Findings of the phase 2 NeoSphere study, published Online First in The Lancet Oncology shows that by adding monoclonal antibody pertuzumab to standard therapy (trastuzumab [Herceptin] plus the chemotherapy drug docetaxel) for women with an aggressive type of early-stage breast cancer (HER2-positive disease) improved the rate of complete tumor disappearance by over half after just four cycles, i.e. 12 weeks of treatment compared with the standard regimen alone.

The remarkable findings also demonstrated that this combination without adding chemotherapy managed to eradicate tumors in a significant amount of women (17%). Patients suffered no chemotherapy-related toxicities, indicating a potential possibility of treating some tumors without the use of chemotherapy.

Study leader Luca Gianni from the San Raffaele Cancer Center in Milan, Italy explains:

“The tumor response to this new triplet combination is one of the highest reported to date, despite just a short treatment time, and could be a big advance for women with HER-2 positive disease. Moreover, these findings suggest a potential future role for chemotherapy-free HER-2 targeted therapy, although such regimens require further investigation.”

Approximately one in five breast cancer tumors is HER-2 positive. The standard treatment for HER-2 positive women is trastuzumab, a monoclonal antibody that is designed to inhibit the cancer-causing activity of the HER2 protein. Another HER-2 drug to target the disease is pertuzumab, a drug that acts as a complementary therapy to trastuzumab, and which has demonstrated promising anti-tumor activity in an earlier phase 2 trial of women with advanced HER-2 positive breast cancer.

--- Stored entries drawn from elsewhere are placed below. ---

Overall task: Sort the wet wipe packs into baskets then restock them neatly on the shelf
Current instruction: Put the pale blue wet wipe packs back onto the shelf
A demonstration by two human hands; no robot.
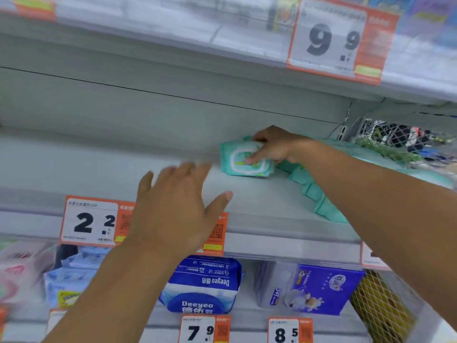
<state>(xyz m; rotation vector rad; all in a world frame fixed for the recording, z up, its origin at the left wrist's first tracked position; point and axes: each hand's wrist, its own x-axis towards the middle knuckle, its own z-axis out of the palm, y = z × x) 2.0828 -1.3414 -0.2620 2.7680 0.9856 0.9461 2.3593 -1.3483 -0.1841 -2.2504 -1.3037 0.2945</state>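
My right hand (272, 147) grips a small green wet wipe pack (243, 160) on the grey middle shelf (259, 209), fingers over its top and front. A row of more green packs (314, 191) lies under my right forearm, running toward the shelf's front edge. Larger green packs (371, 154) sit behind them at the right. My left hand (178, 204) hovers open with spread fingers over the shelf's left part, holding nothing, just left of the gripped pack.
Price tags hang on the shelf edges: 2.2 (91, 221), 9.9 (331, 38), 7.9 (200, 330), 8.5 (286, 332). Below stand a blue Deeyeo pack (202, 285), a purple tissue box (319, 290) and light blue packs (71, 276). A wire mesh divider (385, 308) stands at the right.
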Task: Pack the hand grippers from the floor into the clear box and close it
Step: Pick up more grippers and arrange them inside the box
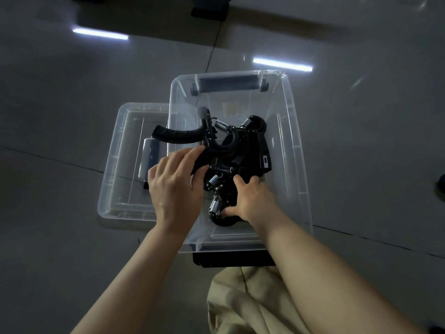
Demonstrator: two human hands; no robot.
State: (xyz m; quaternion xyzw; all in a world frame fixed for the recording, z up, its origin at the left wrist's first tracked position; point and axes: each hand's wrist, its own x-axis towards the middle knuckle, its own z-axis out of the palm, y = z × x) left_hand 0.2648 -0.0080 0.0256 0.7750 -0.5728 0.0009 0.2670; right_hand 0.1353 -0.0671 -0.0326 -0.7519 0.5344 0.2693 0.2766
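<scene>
I see one clear box [298,150], one lid [113,189] left of it, and several black hand grippers [240,153] piled inside; I cannot count them exactly. My left hand [175,186] closes on one gripper's handle at the box's left wall. My right hand [252,201] presses on the pile, fingers curled. The box stands on grey floor tiles [60,116].

The hand grippers [231,150] are black with silvery coiled springs [215,205], the box [298,145] and its lid [115,189] are clear with black latches [230,83], the floor [72,116] is glossy grey tile, and the trousers [248,302] are khaki.
</scene>
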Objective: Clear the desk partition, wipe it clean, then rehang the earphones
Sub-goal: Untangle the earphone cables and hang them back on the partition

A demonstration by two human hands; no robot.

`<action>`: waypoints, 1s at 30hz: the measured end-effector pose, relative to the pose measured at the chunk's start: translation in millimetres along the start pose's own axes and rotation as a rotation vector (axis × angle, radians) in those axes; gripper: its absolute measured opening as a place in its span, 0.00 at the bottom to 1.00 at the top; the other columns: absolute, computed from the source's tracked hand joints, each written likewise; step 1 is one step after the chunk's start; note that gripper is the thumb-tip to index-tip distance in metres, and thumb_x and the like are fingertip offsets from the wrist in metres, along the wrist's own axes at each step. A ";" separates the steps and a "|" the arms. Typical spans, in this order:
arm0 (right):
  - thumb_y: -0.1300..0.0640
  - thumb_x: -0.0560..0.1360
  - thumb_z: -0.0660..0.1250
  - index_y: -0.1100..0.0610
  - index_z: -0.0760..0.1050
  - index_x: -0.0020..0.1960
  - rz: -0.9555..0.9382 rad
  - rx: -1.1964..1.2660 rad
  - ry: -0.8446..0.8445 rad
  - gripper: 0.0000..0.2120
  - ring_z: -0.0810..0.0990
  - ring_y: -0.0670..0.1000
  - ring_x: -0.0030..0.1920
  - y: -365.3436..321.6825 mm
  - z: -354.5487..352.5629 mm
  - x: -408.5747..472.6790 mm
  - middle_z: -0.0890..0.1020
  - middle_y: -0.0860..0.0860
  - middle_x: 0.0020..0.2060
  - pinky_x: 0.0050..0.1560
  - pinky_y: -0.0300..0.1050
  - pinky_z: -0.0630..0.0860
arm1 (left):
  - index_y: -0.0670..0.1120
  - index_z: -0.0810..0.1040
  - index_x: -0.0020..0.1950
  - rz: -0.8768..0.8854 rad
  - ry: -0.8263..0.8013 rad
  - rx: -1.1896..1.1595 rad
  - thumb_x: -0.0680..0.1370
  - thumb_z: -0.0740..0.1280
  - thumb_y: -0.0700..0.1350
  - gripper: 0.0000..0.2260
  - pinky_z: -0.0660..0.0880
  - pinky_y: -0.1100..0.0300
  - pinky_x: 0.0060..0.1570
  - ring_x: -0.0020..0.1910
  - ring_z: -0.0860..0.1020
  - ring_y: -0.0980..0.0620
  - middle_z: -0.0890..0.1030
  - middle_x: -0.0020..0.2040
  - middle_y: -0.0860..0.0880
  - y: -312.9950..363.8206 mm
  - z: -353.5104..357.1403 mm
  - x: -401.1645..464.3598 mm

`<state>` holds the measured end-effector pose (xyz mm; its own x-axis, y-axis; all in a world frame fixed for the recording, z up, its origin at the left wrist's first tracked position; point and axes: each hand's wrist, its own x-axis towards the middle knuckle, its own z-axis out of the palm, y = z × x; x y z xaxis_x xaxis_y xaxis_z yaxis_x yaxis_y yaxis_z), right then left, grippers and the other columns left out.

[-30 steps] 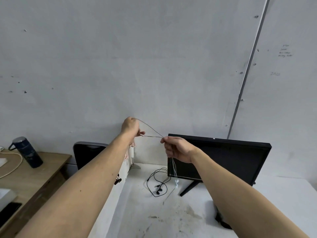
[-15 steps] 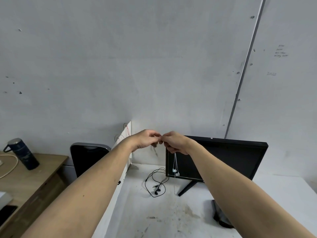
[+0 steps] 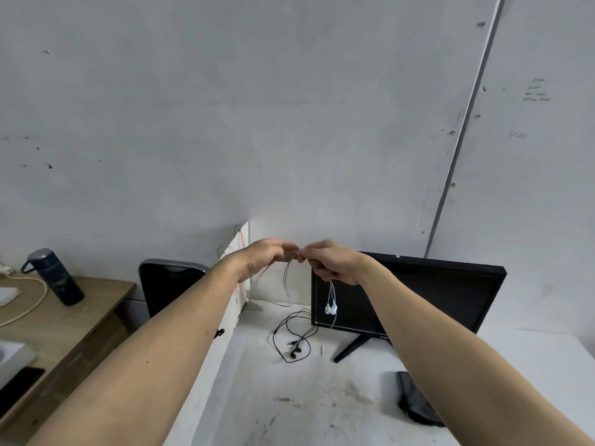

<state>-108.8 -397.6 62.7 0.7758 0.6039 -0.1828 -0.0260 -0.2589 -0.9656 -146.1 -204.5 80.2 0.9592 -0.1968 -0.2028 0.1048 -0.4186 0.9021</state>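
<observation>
My left hand and my right hand meet fingertip to fingertip above the desk, both pinching the thin cable of the white earphones. The two white earbuds dangle below my right hand in front of the monitor. A loop of the cable hangs between my hands. The white desk partition stands on edge behind my left hand, with thin wires draped over its top. A black pair of earphones lies coiled on the white desk.
A black monitor stands at the right on a slanted stand. A dark cloth lies by my right forearm. At the left are a black chair back and a wooden table with a dark flask.
My hands were apart with the cable stretched between them; they have come together at the fingertips. The earbuds now hang higher below my right hand.
</observation>
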 end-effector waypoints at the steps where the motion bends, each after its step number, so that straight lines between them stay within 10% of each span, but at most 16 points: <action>1: 0.55 0.82 0.61 0.59 0.75 0.44 0.000 -0.020 0.001 0.11 0.58 0.48 0.25 -5.0 3.0 1.3 0.63 0.49 0.28 0.26 0.41 0.53 | 0.40 0.79 0.58 0.034 -0.025 -0.099 0.79 0.56 0.34 0.14 0.73 0.64 0.55 0.48 0.80 0.51 0.81 0.47 0.47 3.2 3.4 -1.4; 8: 0.52 0.83 0.61 0.58 0.74 0.47 -0.001 0.098 -0.072 0.11 0.57 0.47 0.27 -16.1 6.0 -8.1 0.59 0.48 0.30 0.26 0.39 0.56 | 0.47 0.83 0.45 0.060 0.202 0.075 0.77 0.70 0.52 0.09 0.68 0.60 0.30 0.27 0.65 0.55 0.68 0.29 0.56 5.4 -10.3 -19.1; 14: 0.52 0.84 0.59 0.55 0.73 0.45 -0.072 0.153 -0.091 0.12 0.55 0.46 0.27 -43.7 36.9 -23.7 0.56 0.49 0.32 0.25 0.38 0.52 | 0.41 0.81 0.46 0.083 0.074 -0.143 0.80 0.65 0.45 0.09 0.77 0.59 0.44 0.32 0.75 0.51 0.75 0.33 0.48 21.3 -26.9 -61.6; 20: 0.52 0.83 0.60 0.56 0.72 0.46 -0.116 0.154 -0.063 0.11 0.55 0.46 0.27 -64.8 91.6 -47.1 0.57 0.48 0.31 0.28 0.40 0.51 | 0.46 0.82 0.43 0.172 0.271 0.015 0.78 0.69 0.50 0.09 0.59 0.63 0.27 0.26 0.58 0.55 0.62 0.25 0.56 13.4 -55.7 -118.5; 27: 0.52 0.83 0.60 0.57 0.75 0.49 -0.113 0.114 -0.074 0.10 0.64 0.49 0.27 -53.5 160.4 -56.9 0.64 0.48 0.30 0.28 0.42 0.64 | 0.43 0.83 0.48 0.215 0.353 0.189 0.78 0.69 0.46 0.07 0.64 0.68 0.27 0.24 0.67 0.62 0.73 0.24 0.61 -14.2 -99.5 -176.3; 30: 0.54 0.84 0.60 0.58 0.76 0.50 -0.094 0.057 -0.076 0.10 0.67 0.48 0.27 -48.0 191.4 -52.9 0.67 0.49 0.32 0.28 0.41 0.65 | 0.48 0.84 0.43 0.225 0.337 0.264 0.77 0.71 0.45 0.04 0.72 0.65 0.49 0.42 0.77 0.56 0.84 0.41 0.46 -45.1 -122.6 -191.5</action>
<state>-269.2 -272.9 83.2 0.7265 0.6794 -0.1028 0.0066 -0.1565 -0.9877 -302.4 -39.2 125.1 0.9866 -0.0286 0.1607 -0.1438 -0.6180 0.7729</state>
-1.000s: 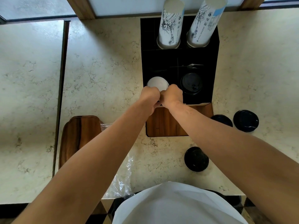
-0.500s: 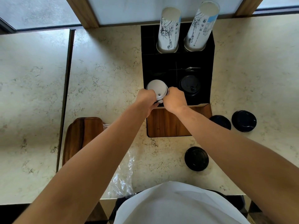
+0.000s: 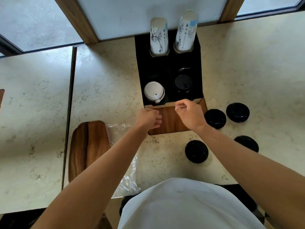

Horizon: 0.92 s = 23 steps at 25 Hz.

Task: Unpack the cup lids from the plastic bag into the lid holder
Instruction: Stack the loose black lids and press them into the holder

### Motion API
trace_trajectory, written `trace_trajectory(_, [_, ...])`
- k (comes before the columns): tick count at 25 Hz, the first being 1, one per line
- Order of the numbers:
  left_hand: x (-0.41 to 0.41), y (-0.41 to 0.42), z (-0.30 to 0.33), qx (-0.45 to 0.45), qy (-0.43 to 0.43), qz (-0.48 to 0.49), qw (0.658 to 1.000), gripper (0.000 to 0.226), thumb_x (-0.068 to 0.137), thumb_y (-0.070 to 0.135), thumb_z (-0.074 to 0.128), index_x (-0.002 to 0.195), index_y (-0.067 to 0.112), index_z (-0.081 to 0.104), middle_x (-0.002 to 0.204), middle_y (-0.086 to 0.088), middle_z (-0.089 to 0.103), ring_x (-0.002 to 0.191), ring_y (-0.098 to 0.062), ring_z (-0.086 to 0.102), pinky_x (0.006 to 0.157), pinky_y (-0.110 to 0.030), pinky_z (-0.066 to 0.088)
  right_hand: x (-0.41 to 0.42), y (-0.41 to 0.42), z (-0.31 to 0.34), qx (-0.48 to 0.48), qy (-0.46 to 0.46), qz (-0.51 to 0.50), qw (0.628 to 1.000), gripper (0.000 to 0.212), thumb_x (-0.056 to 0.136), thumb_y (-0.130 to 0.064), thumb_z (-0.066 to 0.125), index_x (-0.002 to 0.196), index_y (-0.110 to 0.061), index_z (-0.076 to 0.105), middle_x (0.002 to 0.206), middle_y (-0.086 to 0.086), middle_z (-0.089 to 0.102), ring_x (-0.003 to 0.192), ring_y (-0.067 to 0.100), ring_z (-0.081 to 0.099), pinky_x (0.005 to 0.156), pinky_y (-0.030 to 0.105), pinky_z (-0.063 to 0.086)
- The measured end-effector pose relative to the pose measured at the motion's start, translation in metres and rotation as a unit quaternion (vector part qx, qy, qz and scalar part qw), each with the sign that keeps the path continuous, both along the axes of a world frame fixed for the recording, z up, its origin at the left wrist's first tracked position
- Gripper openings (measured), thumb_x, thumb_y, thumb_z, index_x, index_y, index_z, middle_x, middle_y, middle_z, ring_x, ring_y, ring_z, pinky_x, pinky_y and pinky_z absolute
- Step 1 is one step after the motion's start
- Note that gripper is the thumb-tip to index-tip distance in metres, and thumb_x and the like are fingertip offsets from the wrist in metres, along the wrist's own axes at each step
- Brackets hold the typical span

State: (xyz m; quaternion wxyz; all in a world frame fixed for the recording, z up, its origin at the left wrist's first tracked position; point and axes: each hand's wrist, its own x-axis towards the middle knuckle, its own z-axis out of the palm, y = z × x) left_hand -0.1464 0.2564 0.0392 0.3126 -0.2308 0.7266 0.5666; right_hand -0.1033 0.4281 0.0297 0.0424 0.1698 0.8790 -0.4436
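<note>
Both hands, left and right, have let go of the white lids in the holder and pulled back nearer, apart and empty.

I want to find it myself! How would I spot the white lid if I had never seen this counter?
Look for the black holder standing on the marble counter, with two tall paper cup stacks at its far end. In its near-left slot sits the white lid. Its neighbour in the right slot and the loose lids on the counter are all black.
</note>
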Motion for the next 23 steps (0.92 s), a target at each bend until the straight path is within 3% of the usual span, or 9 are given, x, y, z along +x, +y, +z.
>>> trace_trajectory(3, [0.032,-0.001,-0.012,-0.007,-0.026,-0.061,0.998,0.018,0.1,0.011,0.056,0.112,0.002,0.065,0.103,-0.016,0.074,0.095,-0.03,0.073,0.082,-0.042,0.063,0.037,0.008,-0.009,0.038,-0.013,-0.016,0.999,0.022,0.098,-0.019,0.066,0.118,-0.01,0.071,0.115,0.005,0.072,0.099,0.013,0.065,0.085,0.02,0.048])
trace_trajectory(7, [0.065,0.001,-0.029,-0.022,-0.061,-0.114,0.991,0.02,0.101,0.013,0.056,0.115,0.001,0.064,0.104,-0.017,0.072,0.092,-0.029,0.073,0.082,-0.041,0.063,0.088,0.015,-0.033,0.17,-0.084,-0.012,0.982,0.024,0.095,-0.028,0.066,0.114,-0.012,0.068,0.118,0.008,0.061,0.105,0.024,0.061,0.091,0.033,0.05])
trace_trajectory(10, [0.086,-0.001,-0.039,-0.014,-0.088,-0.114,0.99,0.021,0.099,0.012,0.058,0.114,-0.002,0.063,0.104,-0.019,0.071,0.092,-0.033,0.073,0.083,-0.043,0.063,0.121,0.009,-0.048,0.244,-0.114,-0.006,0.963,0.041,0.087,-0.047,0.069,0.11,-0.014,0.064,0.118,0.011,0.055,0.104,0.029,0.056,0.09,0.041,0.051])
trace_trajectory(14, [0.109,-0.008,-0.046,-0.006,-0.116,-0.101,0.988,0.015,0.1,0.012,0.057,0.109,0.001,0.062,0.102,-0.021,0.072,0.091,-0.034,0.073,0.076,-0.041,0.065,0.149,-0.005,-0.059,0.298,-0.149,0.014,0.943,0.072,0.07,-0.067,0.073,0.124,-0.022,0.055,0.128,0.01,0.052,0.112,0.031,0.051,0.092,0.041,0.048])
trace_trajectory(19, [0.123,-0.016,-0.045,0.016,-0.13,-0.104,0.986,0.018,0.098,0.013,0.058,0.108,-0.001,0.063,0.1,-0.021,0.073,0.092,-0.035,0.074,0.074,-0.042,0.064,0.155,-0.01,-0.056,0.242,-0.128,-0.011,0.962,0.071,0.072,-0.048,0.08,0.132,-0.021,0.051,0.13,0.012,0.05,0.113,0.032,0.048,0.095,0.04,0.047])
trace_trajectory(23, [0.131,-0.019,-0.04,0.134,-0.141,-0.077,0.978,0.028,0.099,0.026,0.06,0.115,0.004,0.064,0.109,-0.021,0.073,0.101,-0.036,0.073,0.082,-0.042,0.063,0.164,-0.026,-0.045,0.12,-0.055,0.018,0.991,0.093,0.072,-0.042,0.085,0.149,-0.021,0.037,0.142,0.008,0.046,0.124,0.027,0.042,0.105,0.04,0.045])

The NeoSphere study was developed in order for researchers to compare different regulated courses of HER-2 targeted therapies with and without chemotherapy. Researchers enrolled 417 previously untreated women with early HER-2 positive disease and assigned them randomly to receive four cycles of treatment prior to surgery. The treatments consisted of trastuzumab plus doctaxel, pertuzumab and trastuzumab plus doctaxel, trastuzumab plus pertuzumab, or pertuzumab plus docetaxel.

In approximately 46% of women receiving the new triple combination the tumor disappeared completely, compared with 29% of women given standard therapy, and 17% given pertuzumab plus trastuzumab without chemotherapy. The researchers observed that the new triple combination was well tolerated by all patients and did not substantially increase side effects or cardiac risk when compared with the other regimens.

Fewer than 2% of women in the chemotherapy-free trastuzumab and pertuzumab group developed grade 3 or higher adverse events compared with 12% to 14% of women in the chemotherapy-containing treatment groups.

In a concluding statement the authors say:

“These findings justify further exploration in adjuvant trials and support the neoadjuvant [before surgery] approach for accelerating assessment in early breast cancer.”